На какое-то время теряю Ушакова из виду, но минут через двадцать он подходит ко мне с парнем военной выправки, говорит — надо бы помочь этому человеку. Сгонять надо кое-куда. Сгоняем, отвечаю. Ушаков для меня авторитет. Был он, ныне уже покойный, из тех немногих московских врачей, кто принимал нас — доходяг из лагерей — и приводил в божеский вид, и опекал по мере сил и возможностей. Александр Викторович Недоступ, к примеру — пожизненный мой благодетель. Был еще рентгенолог Леонард Терновский, сам со временем «схлопотавший» политическую статью…

— Куда мчимся? — спрашиваю.

— В Строгино, — отвечает.

— Ничего себе! И зачем, если не секрет?

— Не секрет. За оружием.

— Это как же, — удивляюсь, — шли штурмовать, а оружие за кольцевой оставили?

— Думали, нахрапом…

— А гранатомет? С него ведь начинали, как рассказывают.

— Не знаю, откуда он взялся, — отвечает хмуро мой пассажир. — Не наш, во всяком случае…

— А «ваши» — это кто?

— Я при Анпилове.

— Ну а сейчас-то… Зачем? По-моему, ситуация…

— Посмотрим! — перебивает. Мои вопросы его явно раздражают. Тем не менее, пока мы гоним по опустевшей, безлюдной и почти безмашинной Москве, узнаю, что он военный, старший лейтенант. Намекнул ему, что неплохо бы его документы увидеть. Сказал, что «сдал перед делом». Кому сдал — не спрашиваю.

Ушаков, конечно, для меня авторитет, но и ему могли «туфту двинуть». Ко мне и ранее подходили парни и мужики и просили подбросить до дому. Те, кому «кино со стрельбой» уже надоело… Может, и этот… До Строгино сейчас никаким транспортом не добраться…

В конце концов решаю для себя так: если парень меня «дурит», ну что ж, это тоже как-то вписывается в общую картину, и я со своими «метаниями» вполне заслуживаю подобной «шутки».

По Москве же гнать — одно удовольствие! До самой кольцевой ни одного гаишника, ни одной гаишной машины, ни одного милиционера или просто военного. Москву словно сдали на власть стихии и инстинкта народного. Власть — она, может, в панике, а может, в многохитром расчете. А что до народа и его инстинкта — окна домов уже большей частью темны. И чем дальше от центра, тем темнее. И похоже, что власть выигрывает «дело» автоматически… Если и в страхе, то без особого напряжения мозгов.

Красный светофор, зеленый — без разницы! Не более получаса гонки, и мы на месте.

— Через пять минут выйду, — говорит мой пассажир и исчезает в подъезде «многоэтажки-термитника».

Жду десять минут и начинаю разворачиваться. И тут он появляется с парой Калашниковых в руках и с канистрой.

— Канистра зачем?

— «Бэтээры» жечь, — отвечает. — Заскочим на заправку. Их нам прислали, а они, суки…

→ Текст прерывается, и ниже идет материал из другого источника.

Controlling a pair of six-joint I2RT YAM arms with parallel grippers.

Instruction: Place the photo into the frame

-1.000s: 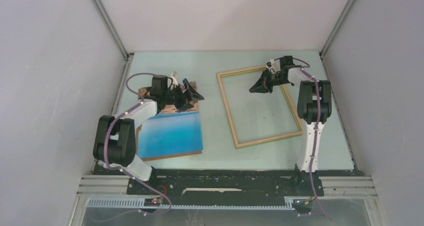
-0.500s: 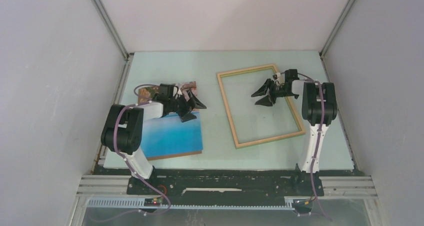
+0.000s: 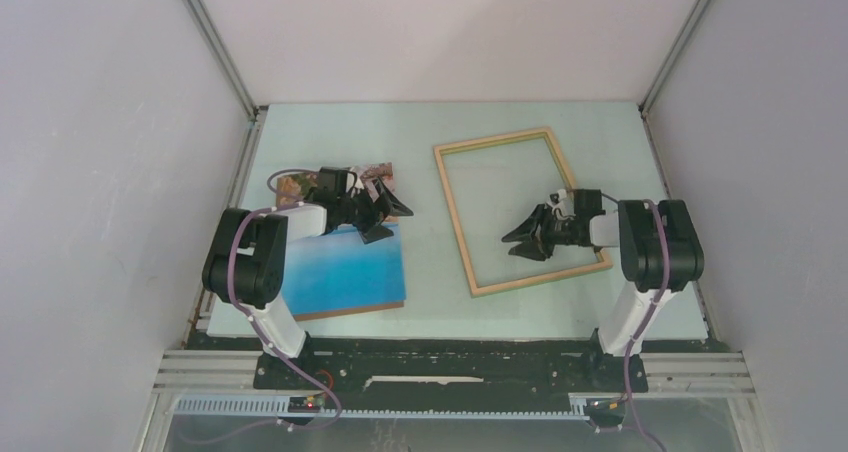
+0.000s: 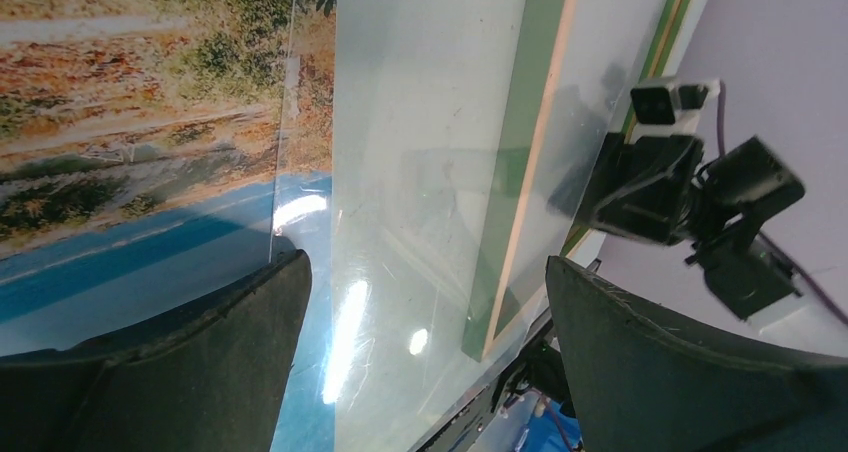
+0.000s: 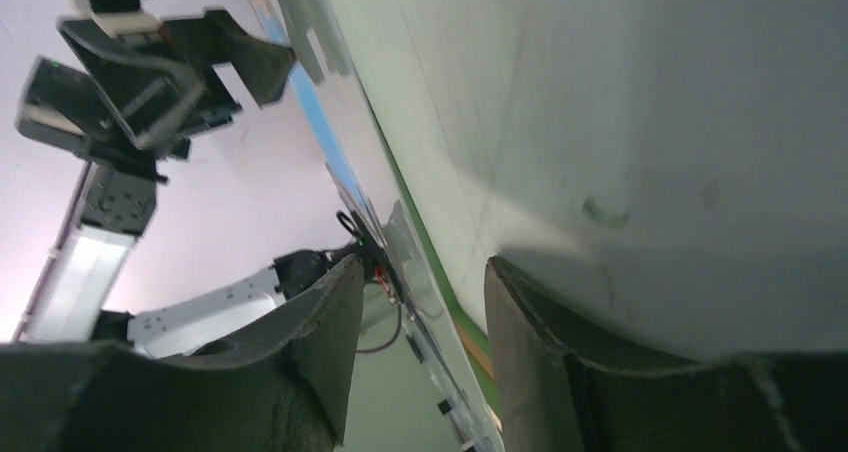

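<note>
The photo [image 3: 345,272] lies flat on the left of the table, blue water toward me and rocky cliffs at its far end; the left wrist view shows it [image 4: 150,122] below the camera. My left gripper [image 3: 392,222] hovers open over the photo's far right edge, with nothing between its fingers [image 4: 200,362]. The frame [image 3: 455,217] lies on the right, light wood face up. My right gripper [image 3: 512,246] is low inside the frame's opening near its right rail, jaws apart and empty. The right wrist view shows the frame's green edge [image 5: 420,242].
Grey enclosure walls [image 3: 120,172] close in the pale green table [image 3: 420,142] on the left, back and right. A black base rail [image 3: 450,357] with both arm mounts runs along the near edge. A strip of table separates photo and frame.
My right gripper has opened and travelled from the frame's far right corner toward me, into the opening. The left arm dropped lower over the photo's far end, then held still.
</note>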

— Кто же это их вам прислал?

— Неважно…

На заправке никого, но время-то идет. Когда наконец разгоняемся в обратный путь, говорю: там, поди, уже все кончилось. Молчит. Так, почти без разговоров, минут за сорок долетаем до Останкино. Толпы уже нет. Но кто-то, в основном мальчишки, мечется по кустам… Но стрельба… Такое впечатление, что у защитников Останкино осталась уйма патронов, и задача — до утра «распулять» их — трассы так же, как и два часа назад, — во все стороны… Прислушиваюсь и все же улавливаю ответные выстрелы; значит, кто-то еще «держит осаду»…

Мой пассажир говорит «спасибо!» и исчезает в тени деревьев с автоматами и канистрой.

Оттуда же, из темноты, появляется молодой священник и просит подбросить до дому. Словно в прощание, нам вслед яростный автоматный треск; оглянувшись, вижу вспыхнувшие искры на асфальте, где всего лишь минуту назад останавливал машину.

Просматривая видеохронику останкинских событий, горевших или сгоревших «бэтээров» не видел. О жертвах среди защитников Останкино тоже вроде бы ничего. А сколько народу перебили вокруг телецентра — о том, наверное, никогда не узнать.